Mayor Ekrem Imamoglu said on Twitter: ‘My condolences to those who lost their lives in the explosion on Istiklal Avenue.’

Turkey was hit by a string of deadly bombings between 2015 and 2017 by the so-called Islamic State group and outlawed Kurdish groups.

The very same street that suffered today’s attack was previously targeted by a suicide bomber in 2016. Five people, including the bomber, died in that incident.

Footage sent to Middle East Eye from the scene reportedly showed the bodies of one child and one man mortally wounded.

‘There are strong suspicions that this was a suicide bomb, but we don’t have any official statement yet,’ Al Jazeera’s Sinem Koseoglu said from Istanbul.

Bellingcat, the fact-checking and open-source intelligence agency, has shared CCTV footage from today which shows a bag left on a bench that could have been the source of the explosion.

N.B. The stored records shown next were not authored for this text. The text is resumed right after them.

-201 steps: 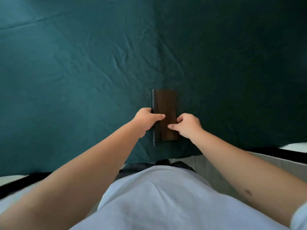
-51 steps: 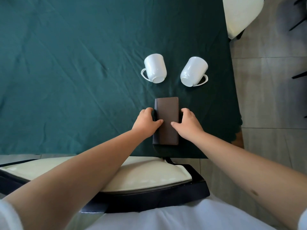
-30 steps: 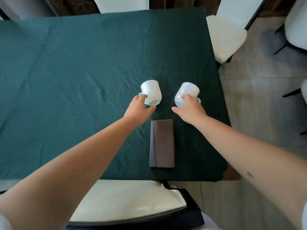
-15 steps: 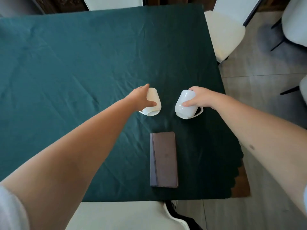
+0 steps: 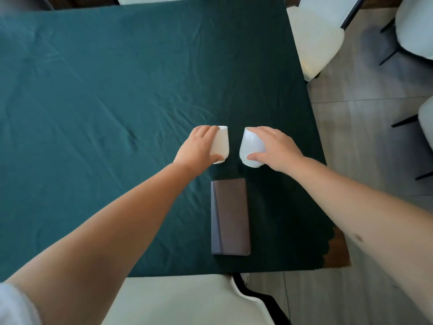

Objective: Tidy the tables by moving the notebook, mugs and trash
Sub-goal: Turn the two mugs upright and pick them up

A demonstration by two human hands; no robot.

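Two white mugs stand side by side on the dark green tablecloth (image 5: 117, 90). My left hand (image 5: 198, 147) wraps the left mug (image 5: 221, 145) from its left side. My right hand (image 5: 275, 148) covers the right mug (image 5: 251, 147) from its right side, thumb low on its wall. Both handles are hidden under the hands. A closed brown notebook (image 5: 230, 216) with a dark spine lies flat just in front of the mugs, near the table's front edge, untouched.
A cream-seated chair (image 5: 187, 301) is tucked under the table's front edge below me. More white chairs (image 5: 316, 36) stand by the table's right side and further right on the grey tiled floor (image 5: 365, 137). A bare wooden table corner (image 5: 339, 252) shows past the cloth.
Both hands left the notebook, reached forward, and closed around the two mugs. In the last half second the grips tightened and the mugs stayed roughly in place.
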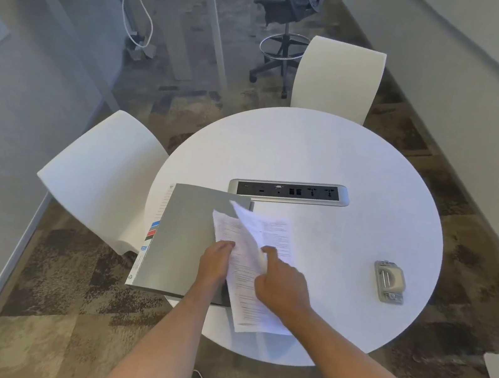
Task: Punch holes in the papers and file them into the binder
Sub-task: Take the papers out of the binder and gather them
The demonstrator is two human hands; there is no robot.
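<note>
Both hands hold the papers (248, 264) beside the closed binder (186, 241): the left hand (216, 262) grips their left edge, while the right hand (283, 285) presses on them, forefinger extended. The hole punch (389, 281) lies well apart at three o'clock, long axis running twelve to six, nearer the right hand.

A grey binder (186, 241) lies closed and flat at the left near edge of the round white surface (329, 156), its labelled spine facing left. Printed white papers (247, 274) lie partly over its right edge, one sheet lifted and curling toward the far side. A grey hole punch (389, 281) sits well apart to the right
</note>
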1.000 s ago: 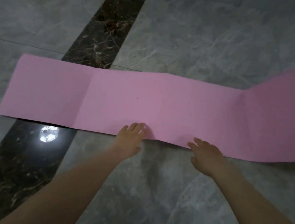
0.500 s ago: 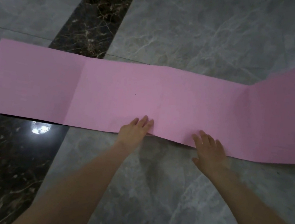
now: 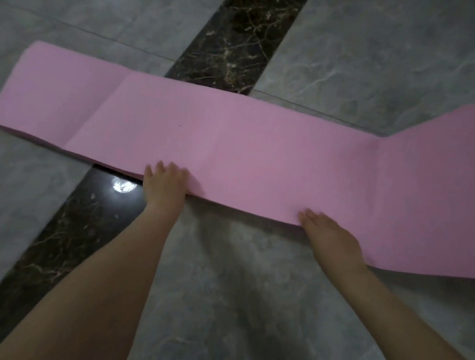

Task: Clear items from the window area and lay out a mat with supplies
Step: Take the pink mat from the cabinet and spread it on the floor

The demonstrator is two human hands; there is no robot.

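Where the two bare forearms reached out over the grey marble floor (image 3: 243, 315), both hands met the near long edge of the pink folding mat (image 3: 262, 159). The left hand (image 3: 167, 184) lay over that edge with its fingers (image 3: 160, 167) nearly straight and flat on the pink surface, pressing rather than gripping. The right hand (image 3: 332, 240) sat further along the same edge, palm down, fingers extended toward the left and resting against the mat; whether any fingertip was tucked beneath the edge could not be told. The mat lay on the floor just beyond the hands, unfolded lengthwise but apparently doubled across its width, a second layer showing along the near edge at the left. Its long axis ran left to right across the view, the left end squared off on the grey tile, the right end angling up and away out of frame past a crease. It crossed the dark veined marble strip (image 3: 242, 31), which ran from near left to far right beneath it. Judging from the creases, the panels could spring back or hump at the folds if released early, and on so glossy a floor the whole mat might slide when pushed. No supplies were in view.
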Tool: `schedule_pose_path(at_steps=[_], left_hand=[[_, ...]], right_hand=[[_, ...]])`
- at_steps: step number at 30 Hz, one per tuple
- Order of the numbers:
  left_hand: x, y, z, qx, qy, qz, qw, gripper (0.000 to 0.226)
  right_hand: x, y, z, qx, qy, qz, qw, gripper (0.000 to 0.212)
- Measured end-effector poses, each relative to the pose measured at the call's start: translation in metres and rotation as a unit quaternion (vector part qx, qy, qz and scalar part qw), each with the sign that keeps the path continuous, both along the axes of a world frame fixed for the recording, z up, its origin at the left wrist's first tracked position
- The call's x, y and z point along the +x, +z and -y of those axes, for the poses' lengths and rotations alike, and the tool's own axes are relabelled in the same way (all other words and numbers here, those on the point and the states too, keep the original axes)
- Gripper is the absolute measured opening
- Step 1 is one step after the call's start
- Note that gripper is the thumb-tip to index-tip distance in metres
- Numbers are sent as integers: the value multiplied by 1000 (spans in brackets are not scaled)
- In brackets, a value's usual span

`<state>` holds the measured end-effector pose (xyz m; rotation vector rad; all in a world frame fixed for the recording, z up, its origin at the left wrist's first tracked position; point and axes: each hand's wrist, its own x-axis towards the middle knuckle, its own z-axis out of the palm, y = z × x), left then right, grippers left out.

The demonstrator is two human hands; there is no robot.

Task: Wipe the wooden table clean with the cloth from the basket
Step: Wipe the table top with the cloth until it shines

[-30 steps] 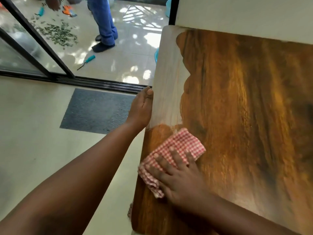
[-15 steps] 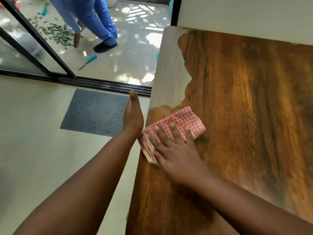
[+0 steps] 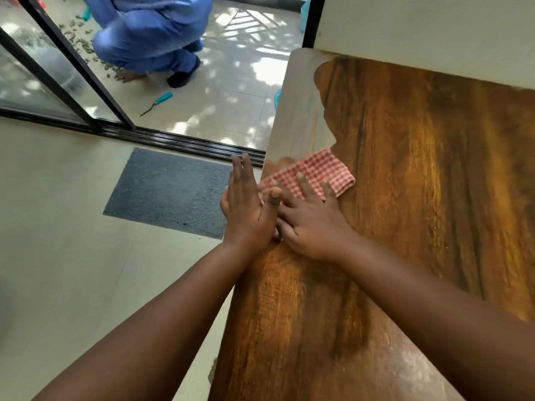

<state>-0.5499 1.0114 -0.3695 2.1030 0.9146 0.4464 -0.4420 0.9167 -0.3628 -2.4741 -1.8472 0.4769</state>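
Sunlit tiles are glowing beyond the doorway while the wiping is well underway on the wooden desk (image 3: 405, 198). One right hand (image 3: 309, 224) is pressing flat, fingers spread, on the single checked cloth (image 3: 315, 169) at the desk's left edge; one left hand (image 3: 246, 206) is hovering open beside it. Next, I'd say, the pale dusty strip (image 3: 298, 111) ahead is calling for a forward sweep.
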Motion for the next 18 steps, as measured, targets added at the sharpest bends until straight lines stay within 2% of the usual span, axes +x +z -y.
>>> schedule_pose_path(at_steps=[2,5,10,13,16,18], left_hand=[[0,-3,0,27,-16,-22,999,98],[5,-7,-3,33,-47,-73,996,101],[7,-9,-3,63,-71,-115,989,103],[4,-8,-2,76,-53,-129,987,105],[6,-7,-3,73,-39,-146,986,107],[7,-6,-4,77,-43,-161,983,108]], right_hand=[[11,1,28,-8,17,25,1000,44],[48,5,32,-20,-34,26,999,42],[83,6,-60,-47,-129,3,991,51],[65,2,-69,-24,-78,1,997,51],[54,-1,-24,0,22,27,999,46],[64,2,-6,-4,39,37,999,44]])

Istanbul Chief Prosecutor’s Office banned sharing footage of the blast. A statement issued by the office read: ‘Due to the explosion in Istiklal Street today, an investigation has been started by our Istanbul Chief Public Prosecutor’s Office and five public prosecutors have been appointed for that purpose.

‘In addition, a broadcast ban was issued by the Istanbul Criminal Court of Peace for all visual and audio news and social networking sites related to the explosion.’

Some Turkish users said they were unable to access Twitter without a VPN.

Meanwhile the Turkish Football Federation announced that a match scheduled on Sunday evening between Beşiktaş and Fraport TAV Antalyaspor has been postponed following the explosion.